Exercise » Copy word for word, please, the lines of the entries below running from the one containing "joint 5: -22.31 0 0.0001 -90" to the one containing "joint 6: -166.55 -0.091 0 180", both ends included.

Given records »
+--

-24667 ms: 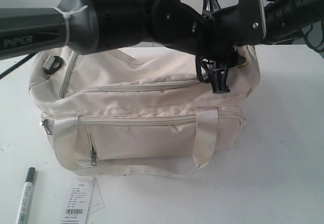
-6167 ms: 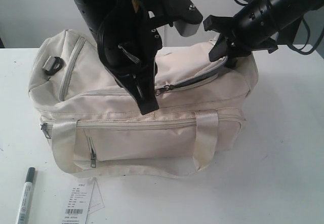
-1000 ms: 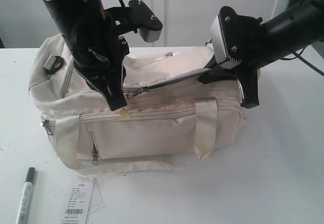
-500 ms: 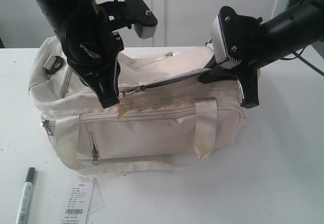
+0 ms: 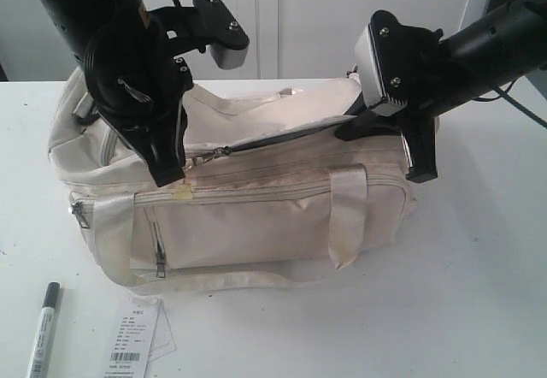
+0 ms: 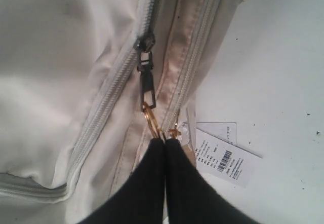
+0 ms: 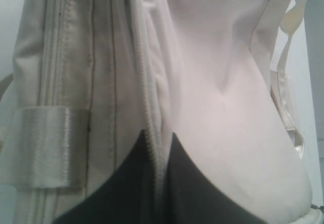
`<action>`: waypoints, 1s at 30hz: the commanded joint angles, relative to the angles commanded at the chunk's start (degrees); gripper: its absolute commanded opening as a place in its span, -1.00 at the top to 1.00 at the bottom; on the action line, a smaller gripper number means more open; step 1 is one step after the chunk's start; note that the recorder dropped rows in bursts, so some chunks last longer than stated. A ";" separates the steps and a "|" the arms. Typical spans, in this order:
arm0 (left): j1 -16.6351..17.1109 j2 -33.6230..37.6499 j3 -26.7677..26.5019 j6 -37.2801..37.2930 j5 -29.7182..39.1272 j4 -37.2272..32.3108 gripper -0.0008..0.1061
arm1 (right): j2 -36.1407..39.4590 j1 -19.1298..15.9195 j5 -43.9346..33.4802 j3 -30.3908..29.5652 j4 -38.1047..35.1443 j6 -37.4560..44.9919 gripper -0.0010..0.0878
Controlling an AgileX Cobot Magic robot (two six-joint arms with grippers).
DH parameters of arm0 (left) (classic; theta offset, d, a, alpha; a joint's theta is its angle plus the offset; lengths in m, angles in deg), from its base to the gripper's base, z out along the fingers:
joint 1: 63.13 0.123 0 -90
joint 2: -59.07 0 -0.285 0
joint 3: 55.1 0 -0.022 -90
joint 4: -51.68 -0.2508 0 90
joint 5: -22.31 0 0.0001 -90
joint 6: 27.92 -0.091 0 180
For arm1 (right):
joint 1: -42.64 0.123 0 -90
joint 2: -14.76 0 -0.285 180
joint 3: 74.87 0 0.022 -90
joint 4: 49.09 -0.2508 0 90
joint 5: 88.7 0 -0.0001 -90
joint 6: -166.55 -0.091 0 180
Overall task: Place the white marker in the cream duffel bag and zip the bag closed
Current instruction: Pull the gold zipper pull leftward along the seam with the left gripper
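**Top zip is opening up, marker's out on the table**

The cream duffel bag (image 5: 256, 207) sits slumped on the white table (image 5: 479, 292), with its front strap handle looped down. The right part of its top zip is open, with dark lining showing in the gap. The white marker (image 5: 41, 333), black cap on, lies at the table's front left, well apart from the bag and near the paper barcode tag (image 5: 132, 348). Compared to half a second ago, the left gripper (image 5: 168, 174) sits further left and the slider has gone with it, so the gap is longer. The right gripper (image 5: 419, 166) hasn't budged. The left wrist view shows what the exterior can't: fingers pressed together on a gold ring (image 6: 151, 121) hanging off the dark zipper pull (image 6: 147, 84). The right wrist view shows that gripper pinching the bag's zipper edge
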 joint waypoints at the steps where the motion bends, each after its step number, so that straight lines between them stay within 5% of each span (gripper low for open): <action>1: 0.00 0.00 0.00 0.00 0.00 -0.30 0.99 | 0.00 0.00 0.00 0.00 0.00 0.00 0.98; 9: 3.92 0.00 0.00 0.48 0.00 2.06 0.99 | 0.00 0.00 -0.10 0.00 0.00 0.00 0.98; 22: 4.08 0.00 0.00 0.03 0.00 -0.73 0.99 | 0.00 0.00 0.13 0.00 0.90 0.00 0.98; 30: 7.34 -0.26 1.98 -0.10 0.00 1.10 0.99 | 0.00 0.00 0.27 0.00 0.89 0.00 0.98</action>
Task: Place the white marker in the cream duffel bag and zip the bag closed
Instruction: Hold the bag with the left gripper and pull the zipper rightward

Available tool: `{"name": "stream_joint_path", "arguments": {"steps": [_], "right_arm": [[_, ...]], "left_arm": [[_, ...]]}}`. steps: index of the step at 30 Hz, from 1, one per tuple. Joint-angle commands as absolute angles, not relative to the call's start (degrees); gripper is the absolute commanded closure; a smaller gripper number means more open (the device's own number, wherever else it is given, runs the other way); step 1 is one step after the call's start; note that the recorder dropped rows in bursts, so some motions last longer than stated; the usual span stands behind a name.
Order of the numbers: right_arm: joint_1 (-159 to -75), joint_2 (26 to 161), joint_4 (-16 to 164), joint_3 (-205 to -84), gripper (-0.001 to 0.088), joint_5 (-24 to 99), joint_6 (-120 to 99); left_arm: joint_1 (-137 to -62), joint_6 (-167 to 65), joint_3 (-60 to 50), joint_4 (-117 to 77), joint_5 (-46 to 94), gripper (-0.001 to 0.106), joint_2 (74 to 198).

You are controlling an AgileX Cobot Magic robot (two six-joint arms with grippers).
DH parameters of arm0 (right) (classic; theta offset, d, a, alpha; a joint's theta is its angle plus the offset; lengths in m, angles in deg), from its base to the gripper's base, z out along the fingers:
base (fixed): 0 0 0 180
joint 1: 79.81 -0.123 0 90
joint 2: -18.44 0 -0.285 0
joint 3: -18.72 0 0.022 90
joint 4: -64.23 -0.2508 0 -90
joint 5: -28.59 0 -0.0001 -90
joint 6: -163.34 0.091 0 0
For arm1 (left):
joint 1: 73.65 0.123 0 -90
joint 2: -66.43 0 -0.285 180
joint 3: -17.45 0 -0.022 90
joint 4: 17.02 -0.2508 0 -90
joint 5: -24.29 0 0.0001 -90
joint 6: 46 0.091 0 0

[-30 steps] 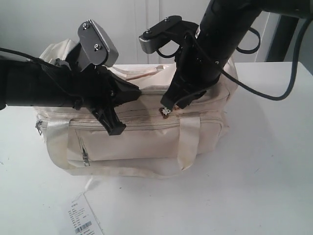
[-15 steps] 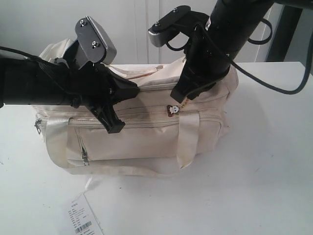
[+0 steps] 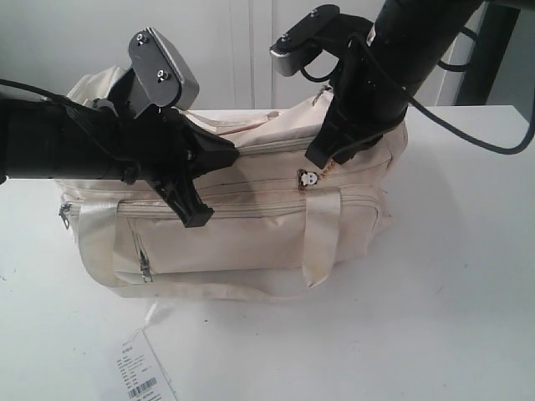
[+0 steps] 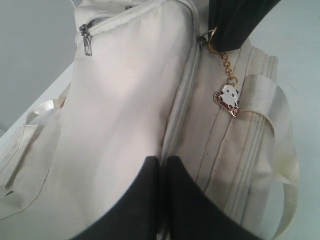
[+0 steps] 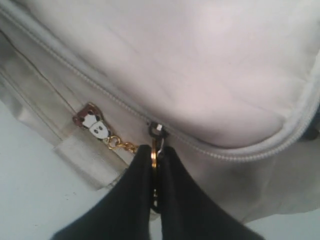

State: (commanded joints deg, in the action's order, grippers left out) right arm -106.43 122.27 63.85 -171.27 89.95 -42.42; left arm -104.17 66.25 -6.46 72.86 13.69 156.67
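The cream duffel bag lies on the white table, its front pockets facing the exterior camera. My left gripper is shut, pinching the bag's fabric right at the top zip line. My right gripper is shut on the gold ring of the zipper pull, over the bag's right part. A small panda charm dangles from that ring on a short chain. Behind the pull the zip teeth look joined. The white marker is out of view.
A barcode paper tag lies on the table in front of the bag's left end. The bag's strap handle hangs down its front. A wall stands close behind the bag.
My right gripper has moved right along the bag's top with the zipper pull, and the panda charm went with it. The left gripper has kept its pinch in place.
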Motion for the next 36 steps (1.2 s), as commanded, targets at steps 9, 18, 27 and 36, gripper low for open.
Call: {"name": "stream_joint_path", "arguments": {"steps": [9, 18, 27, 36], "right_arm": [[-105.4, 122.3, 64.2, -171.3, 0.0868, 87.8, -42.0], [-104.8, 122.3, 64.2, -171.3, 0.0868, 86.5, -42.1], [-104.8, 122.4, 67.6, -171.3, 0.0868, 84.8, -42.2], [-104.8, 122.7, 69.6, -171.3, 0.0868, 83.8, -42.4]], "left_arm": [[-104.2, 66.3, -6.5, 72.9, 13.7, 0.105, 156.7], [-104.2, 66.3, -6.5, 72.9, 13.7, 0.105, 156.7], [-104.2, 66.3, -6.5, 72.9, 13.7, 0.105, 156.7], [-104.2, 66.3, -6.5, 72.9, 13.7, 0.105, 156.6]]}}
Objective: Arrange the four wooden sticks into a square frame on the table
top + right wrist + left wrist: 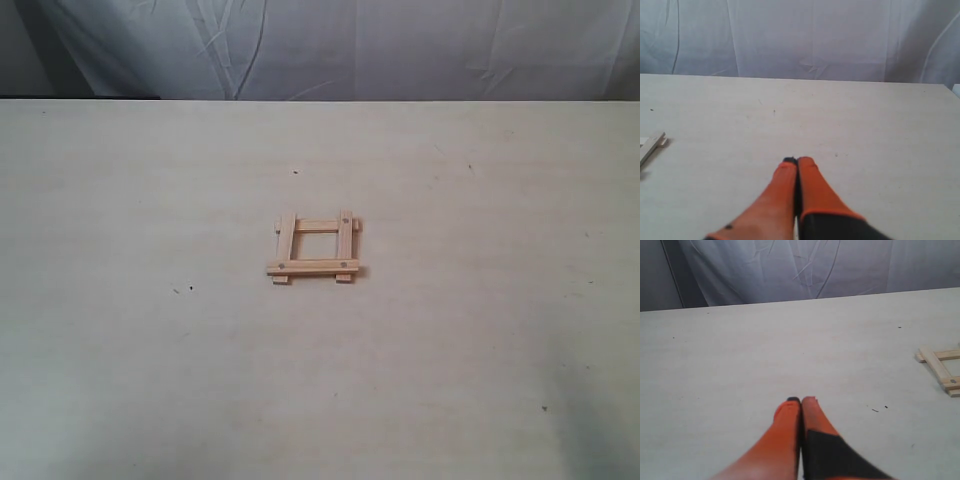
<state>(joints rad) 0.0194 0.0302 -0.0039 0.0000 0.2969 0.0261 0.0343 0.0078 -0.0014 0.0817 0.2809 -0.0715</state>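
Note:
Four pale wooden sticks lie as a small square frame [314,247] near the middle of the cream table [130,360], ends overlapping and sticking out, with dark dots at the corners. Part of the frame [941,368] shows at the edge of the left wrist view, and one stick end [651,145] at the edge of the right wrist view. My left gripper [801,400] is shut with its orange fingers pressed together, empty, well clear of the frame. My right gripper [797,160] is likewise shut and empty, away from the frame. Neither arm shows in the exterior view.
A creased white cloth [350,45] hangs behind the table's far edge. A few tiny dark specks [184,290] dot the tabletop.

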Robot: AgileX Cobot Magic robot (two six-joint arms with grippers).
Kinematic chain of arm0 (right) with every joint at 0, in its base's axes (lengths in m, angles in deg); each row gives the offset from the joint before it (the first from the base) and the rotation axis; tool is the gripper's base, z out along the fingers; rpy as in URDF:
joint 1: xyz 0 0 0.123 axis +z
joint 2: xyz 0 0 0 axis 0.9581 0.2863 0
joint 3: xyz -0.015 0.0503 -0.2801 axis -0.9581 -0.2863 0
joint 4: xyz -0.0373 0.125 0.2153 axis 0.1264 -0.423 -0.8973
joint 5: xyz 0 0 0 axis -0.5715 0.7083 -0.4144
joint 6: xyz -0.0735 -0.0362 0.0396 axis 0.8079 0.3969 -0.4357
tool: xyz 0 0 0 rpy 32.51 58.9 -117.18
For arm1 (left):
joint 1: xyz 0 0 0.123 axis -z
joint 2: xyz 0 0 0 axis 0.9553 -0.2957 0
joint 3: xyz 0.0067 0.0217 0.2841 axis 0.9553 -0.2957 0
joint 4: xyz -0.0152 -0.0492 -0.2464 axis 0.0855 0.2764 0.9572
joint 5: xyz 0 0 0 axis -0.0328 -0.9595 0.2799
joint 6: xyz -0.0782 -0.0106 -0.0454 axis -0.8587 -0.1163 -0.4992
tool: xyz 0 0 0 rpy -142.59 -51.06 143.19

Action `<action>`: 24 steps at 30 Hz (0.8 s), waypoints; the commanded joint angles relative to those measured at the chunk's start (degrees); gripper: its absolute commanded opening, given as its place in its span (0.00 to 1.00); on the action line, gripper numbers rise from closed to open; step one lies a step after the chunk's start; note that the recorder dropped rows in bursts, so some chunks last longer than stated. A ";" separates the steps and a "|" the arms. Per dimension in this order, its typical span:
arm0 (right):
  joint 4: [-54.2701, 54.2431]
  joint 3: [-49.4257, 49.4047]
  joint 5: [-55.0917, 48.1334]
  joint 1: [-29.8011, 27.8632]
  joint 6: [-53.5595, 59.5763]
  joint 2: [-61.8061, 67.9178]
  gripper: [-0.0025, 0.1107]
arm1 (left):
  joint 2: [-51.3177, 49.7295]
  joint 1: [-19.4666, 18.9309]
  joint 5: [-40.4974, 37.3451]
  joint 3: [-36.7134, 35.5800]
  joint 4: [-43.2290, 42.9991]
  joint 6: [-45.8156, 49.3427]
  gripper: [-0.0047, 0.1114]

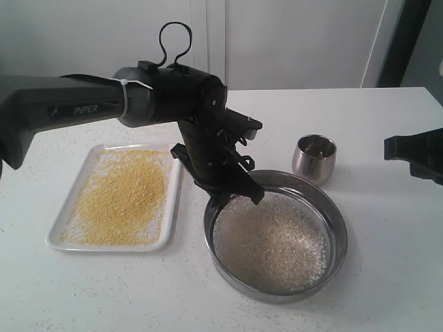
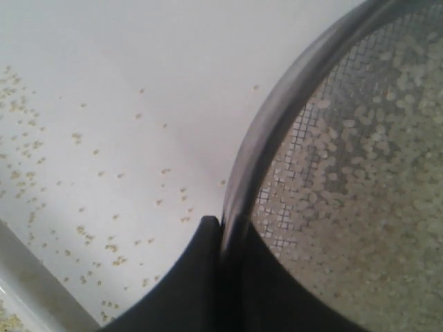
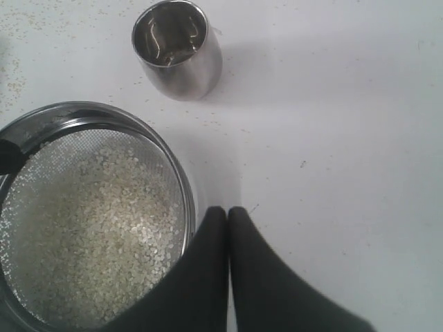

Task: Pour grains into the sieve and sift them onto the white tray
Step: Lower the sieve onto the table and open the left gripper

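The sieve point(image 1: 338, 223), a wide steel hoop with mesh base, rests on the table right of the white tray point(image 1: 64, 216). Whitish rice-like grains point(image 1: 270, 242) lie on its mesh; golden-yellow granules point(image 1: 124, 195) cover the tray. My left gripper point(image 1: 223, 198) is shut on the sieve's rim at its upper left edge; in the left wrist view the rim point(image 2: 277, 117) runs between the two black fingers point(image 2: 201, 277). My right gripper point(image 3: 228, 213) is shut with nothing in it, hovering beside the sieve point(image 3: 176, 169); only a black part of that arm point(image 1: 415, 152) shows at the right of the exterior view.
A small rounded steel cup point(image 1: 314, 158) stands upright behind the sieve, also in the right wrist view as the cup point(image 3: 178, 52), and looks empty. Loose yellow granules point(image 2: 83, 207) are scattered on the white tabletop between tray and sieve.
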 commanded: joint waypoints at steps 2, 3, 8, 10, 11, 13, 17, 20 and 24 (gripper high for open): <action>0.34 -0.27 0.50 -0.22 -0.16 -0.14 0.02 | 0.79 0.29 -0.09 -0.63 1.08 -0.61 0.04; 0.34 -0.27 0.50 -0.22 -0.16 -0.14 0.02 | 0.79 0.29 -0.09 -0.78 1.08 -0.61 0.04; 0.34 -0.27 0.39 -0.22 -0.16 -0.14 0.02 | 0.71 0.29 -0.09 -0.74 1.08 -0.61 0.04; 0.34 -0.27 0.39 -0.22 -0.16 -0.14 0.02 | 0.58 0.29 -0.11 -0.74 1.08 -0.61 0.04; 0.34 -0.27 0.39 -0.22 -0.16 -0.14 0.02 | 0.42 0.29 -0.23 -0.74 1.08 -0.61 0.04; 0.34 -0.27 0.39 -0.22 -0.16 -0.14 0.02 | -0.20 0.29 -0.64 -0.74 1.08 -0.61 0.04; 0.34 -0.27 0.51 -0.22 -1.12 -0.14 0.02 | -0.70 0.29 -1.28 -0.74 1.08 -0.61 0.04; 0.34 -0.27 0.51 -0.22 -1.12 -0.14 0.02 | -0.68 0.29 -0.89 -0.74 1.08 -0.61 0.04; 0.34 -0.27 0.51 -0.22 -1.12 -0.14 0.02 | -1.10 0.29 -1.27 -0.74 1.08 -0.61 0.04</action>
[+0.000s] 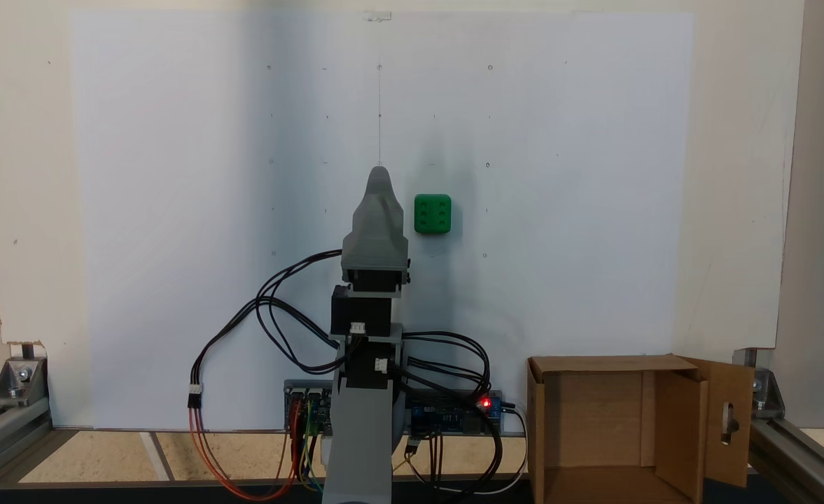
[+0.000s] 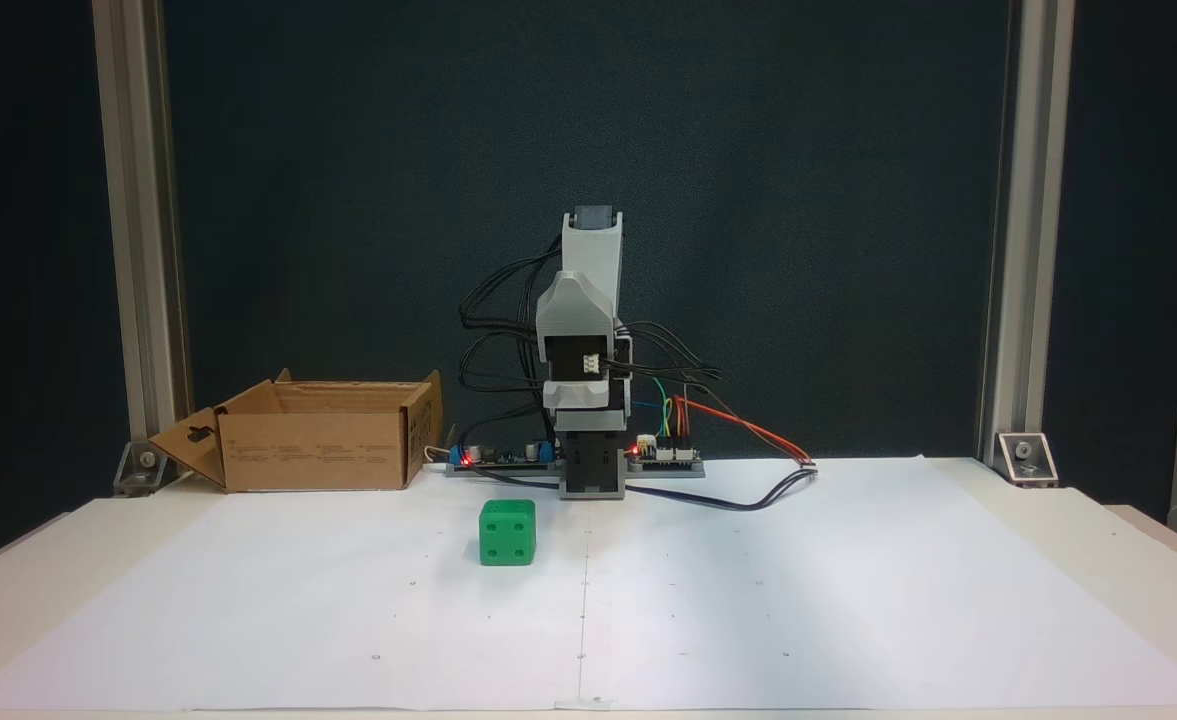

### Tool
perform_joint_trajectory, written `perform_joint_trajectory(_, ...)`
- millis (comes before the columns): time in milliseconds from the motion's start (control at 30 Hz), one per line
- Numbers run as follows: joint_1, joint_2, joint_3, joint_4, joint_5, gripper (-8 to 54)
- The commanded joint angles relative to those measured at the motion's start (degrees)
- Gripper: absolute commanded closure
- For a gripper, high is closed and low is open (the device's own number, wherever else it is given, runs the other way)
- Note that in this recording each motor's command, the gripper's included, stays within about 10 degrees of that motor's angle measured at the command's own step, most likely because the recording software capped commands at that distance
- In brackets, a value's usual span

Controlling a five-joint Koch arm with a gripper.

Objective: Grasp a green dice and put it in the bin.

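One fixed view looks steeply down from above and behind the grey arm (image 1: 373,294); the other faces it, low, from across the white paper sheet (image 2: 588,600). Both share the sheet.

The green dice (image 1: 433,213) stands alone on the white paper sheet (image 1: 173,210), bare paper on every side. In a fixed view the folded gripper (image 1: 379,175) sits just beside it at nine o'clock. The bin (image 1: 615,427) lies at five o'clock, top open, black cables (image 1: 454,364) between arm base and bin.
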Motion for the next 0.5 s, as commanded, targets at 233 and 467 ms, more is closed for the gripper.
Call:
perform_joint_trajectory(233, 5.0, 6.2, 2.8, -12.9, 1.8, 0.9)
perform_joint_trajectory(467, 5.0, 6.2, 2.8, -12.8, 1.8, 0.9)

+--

Solution for this exercise »
joint 5: -22.31 0 0.0001 -90
joint 6: 27.92 -0.091 0 180
For arm1 (right):
joint 1: -42.64 0.123 0 -90
joint 2: -14.76 0 -0.285 180
joint 3: 74.87 0 0.022 -90
joint 4: 49.09 -0.2508 0 90
joint 5: 88.7 0 -0.0001 -90
joint 6: -166.55 -0.091 0 180

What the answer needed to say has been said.